» Task details: Transcribe the data as written, minus images.

» Supplied material:

Content starts

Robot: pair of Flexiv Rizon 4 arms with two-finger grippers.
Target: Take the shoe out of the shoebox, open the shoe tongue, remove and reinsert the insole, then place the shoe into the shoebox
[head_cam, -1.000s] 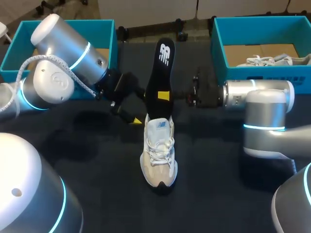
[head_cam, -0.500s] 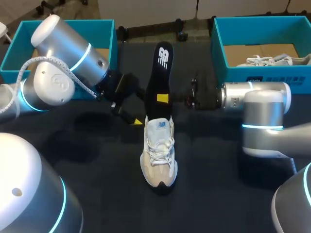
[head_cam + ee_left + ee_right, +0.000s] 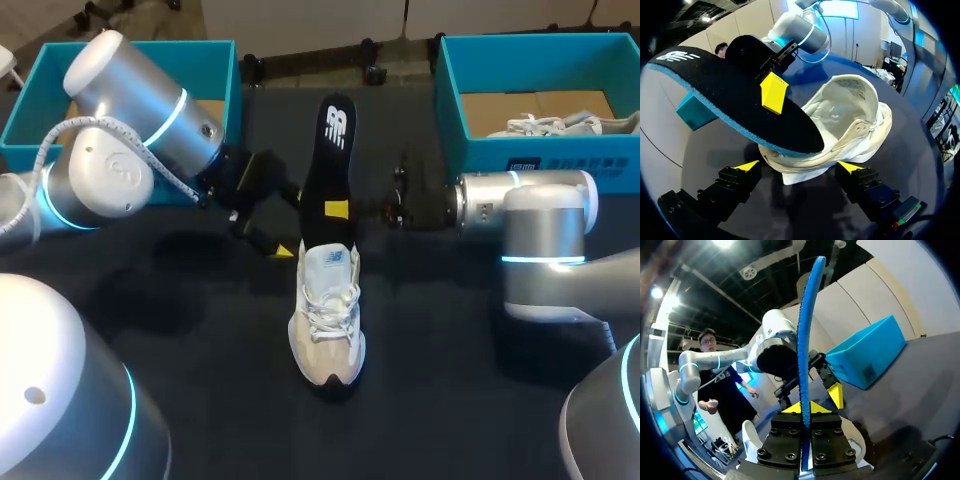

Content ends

» Answer:
Robot: pair of Flexiv Rizon 4 arms with two-finger grippers.
Target: Take the shoe out of the shoebox, open the shoe tongue, remove and reinsert the insole, then place the shoe into the shoebox
[head_cam, -1.000s] 
[head_cam, -0.500s] 
[head_cam + ee_left + ee_right, +0.000s] 

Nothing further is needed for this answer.